Jesus greatly extolled the virtue of John the Baptist saying, “of all the children born of women, a greater than John the Baptist has never been seen…” John was called by God to be the last prophet that would prepare for the coming Messiah. John exhorted people to repentance, to conversion. The preparation needed was an inner change that would reject sin and embrace belief in the promises of God. This call to conversion is an essential part of the proclamation of the Kingdom, and Jesus exhorted people to “repent, and believe in the gospel”.

Since I left the Church of England and entered the full communion of the Catholic Church, many Catholics refer to me as a ‘convert’. Although as Abbot David explained to us at our Reception, strictly speaking converts are those who convert from one religion to another, or, from no religion to faith. We were not changing our religion; we were being reconciled with the Holy See. Our baptism was valid and good, and after accepting all the Catholic Church proposes for our belief we were then entering into full communion. That was helpful to all of us entering the Catholic Church because it didn’t feel we were denying the good things of our life in the Church of England but embracing a more complete Christian faith. It wasn’t a new faith but it was fuller, more integrated and had a bigger vision than we had known as Anglicans.
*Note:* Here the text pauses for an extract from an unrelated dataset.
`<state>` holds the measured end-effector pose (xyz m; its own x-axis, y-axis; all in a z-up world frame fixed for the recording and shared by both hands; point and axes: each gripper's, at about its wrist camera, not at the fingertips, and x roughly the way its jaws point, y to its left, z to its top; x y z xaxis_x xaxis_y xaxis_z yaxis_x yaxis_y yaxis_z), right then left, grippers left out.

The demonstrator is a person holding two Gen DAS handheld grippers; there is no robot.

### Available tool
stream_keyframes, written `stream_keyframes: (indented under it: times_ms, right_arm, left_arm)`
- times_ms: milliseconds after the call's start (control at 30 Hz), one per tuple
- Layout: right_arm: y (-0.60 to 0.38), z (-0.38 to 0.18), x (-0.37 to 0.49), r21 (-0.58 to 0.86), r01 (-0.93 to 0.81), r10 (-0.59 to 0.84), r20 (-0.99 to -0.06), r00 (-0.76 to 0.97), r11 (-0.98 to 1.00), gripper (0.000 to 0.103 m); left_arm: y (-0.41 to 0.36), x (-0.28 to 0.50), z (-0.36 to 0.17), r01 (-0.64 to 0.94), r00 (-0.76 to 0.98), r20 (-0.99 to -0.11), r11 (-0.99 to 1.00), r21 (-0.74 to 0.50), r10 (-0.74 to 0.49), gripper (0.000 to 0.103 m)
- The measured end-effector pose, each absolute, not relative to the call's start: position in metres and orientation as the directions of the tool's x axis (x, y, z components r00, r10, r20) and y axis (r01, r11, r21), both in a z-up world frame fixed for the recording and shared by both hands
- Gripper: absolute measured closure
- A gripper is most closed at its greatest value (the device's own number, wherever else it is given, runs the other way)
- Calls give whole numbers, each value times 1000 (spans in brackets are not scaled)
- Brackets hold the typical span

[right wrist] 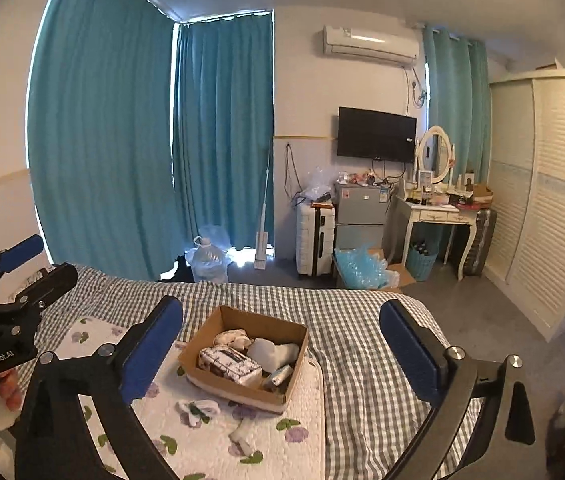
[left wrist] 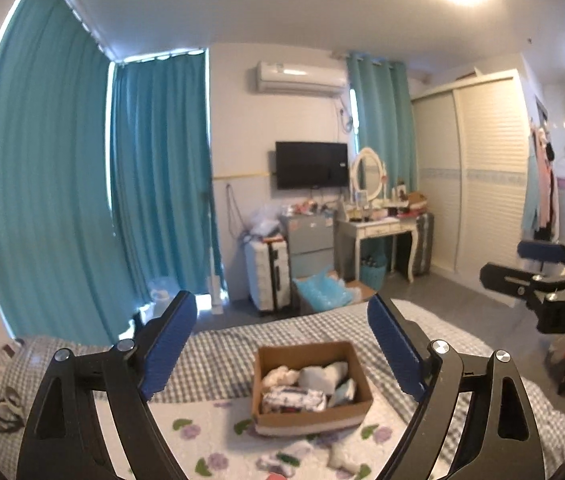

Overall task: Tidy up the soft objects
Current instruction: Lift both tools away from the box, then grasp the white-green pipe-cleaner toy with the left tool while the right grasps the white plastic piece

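A brown cardboard box point(left wrist: 314, 416) point(right wrist: 294, 334) sits on a white floral quilted mat point(left wrist: 210, 436) point(right wrist: 314, 412) on the bed. It holds several soft items: white socks, a patterned bundle point(right wrist: 228, 364) and a cream bundle. Loose small socks lie on the mat in front of the box point(right wrist: 198, 410) point(right wrist: 242, 434) point(left wrist: 338, 456). My left gripper point(left wrist: 282, 352) is open and empty above the bed, short of the box. My right gripper point(right wrist: 282, 348) is open and empty, also above the box. Each gripper shows at the edge of the other's view point(left wrist: 538, 276) point(right wrist: 22, 272).
The bed has a grey checked sheet point(right wrist: 362, 360). Beyond its foot stand a box of blue plastic point(right wrist: 362, 268), a white suitcase point(right wrist: 314, 240), a small fridge point(right wrist: 360, 216), a dressing table point(right wrist: 442, 216) and a wardrobe point(right wrist: 554, 200). Teal curtains point(right wrist: 122, 140) hang on the left.
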<state>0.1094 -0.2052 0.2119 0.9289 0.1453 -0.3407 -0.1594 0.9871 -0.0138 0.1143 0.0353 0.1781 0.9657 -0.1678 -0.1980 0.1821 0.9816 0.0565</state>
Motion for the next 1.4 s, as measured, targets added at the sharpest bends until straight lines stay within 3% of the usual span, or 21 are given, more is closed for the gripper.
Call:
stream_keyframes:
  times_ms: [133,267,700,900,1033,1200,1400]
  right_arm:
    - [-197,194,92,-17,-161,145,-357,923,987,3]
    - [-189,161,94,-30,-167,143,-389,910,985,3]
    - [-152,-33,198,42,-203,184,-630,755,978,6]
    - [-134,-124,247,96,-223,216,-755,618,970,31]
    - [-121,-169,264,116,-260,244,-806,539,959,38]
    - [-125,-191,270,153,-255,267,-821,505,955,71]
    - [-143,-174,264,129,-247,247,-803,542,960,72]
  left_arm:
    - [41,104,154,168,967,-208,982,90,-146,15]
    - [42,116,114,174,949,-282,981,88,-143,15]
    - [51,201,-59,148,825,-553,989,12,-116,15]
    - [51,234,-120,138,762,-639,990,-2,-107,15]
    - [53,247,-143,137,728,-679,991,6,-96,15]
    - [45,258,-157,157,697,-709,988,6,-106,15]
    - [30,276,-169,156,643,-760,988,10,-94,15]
However, without contradicting what I had said about converts, there is a sense in which all Christians are converts! Christ’s call to conversion, as the Catechism says (CCC 1427-9), continues to be at play in our lives. The major conversion is our baptism. The ongoing conversion of our lives according to the gospel is what the catechism calls the second conversion. The whole Church is about this and it is an ongoing purification throughout life, and if necessary on into Purgatory. It is cooperation with the grace of Christ in His Church, and most especially through the gift of the Sacrament of Penance.

St Peter, of course, is a very good example of this. For though he had professed Jesus as His Lord and Saviour, and the Son of the Most High, yet Peter denied his Master three times. After repenting with tears, he went on to give a threefold affirmation of love for Christ.

                …there are water and tears: the water of Baptism, and the tears of repentance. St Ambrose

So in this season of Advent especially, let us hear and take to heart the exhortation to conversion. Let us make use of the gift of the Sacrament of Penance, and remember we are all, in a sense, converts!